Urias has had the hitting pedigree all through the minors and as a prospect. There have been very few concerns about his ability to hit. Arcia, meanwhile, his pedigree was all around his glove. He was a great defender and could be a great player if the bat came around, if he could find consistency, if he could avoid striking out. There were always so many ‘ifs’ surrounding Arcia offensively. That was not the case with Urias.
Arcia played the best season of his career in 2020 with Urias breathing down his neck. Urias would’ve likely caught him and surpassed him if it weren’t for the injuries and setbacks he suffered last season. Arcia’s best season was still below average in terms of OPS, OPS+, wRC+, and any other metric you want to use.
There was some hope that 2020 could be a launching pad for Arcia, but it doesn’t appear to be the case. He looks just as lost at the plate this spring as he looked in 2018 and 2019.
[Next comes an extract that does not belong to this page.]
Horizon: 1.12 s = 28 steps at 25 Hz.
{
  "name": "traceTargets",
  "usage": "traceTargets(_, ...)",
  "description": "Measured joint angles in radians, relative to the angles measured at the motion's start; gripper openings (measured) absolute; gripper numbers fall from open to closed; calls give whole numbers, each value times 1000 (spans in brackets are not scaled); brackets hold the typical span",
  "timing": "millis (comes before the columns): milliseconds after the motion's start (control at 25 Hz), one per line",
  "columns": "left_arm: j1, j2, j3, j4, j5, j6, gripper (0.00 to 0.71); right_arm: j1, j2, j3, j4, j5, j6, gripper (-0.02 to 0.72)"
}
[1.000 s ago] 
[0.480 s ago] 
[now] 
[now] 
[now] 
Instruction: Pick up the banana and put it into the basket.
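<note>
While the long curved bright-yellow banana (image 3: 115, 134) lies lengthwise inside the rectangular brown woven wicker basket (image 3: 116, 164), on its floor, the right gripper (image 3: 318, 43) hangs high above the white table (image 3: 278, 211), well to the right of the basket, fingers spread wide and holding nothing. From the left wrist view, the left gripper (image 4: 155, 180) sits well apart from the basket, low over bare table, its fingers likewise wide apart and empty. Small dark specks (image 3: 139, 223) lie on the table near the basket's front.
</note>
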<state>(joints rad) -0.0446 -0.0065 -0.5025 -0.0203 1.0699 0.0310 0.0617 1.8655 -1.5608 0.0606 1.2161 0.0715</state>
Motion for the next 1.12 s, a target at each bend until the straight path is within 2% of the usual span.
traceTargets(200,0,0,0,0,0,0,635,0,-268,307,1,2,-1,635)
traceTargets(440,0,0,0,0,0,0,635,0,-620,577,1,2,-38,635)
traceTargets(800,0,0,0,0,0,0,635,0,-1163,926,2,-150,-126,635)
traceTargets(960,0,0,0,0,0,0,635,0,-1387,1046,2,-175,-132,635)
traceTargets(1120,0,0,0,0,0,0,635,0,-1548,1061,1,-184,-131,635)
Luis Urias has earned the starting shortstop job, and not just because Arcia failed to claim it, or because Craig Counsell just handed it to him. Urias earned the job with a strong all around performance, both offensively and defensively. He provides just as good, if not better, defense at shortstop, and has a much higher offensive ceiling and has actually shown the ability to reach it in games.
The Brewers know what they have in Arcia. They don’t “know” what they have in Urias as much and they never will unless they give him the opportunity to play everyday. He will get that and he’s earned that. What happens from here on out, will depend on who gets results.
Arcia will still see games at short, but Urias will get the bulk of the starts. The Brewers felt they needed to see Urias at shortstop. Now that they’ve seen him, he’s getting the starting job. That in and of itself, should tell you all you need to know.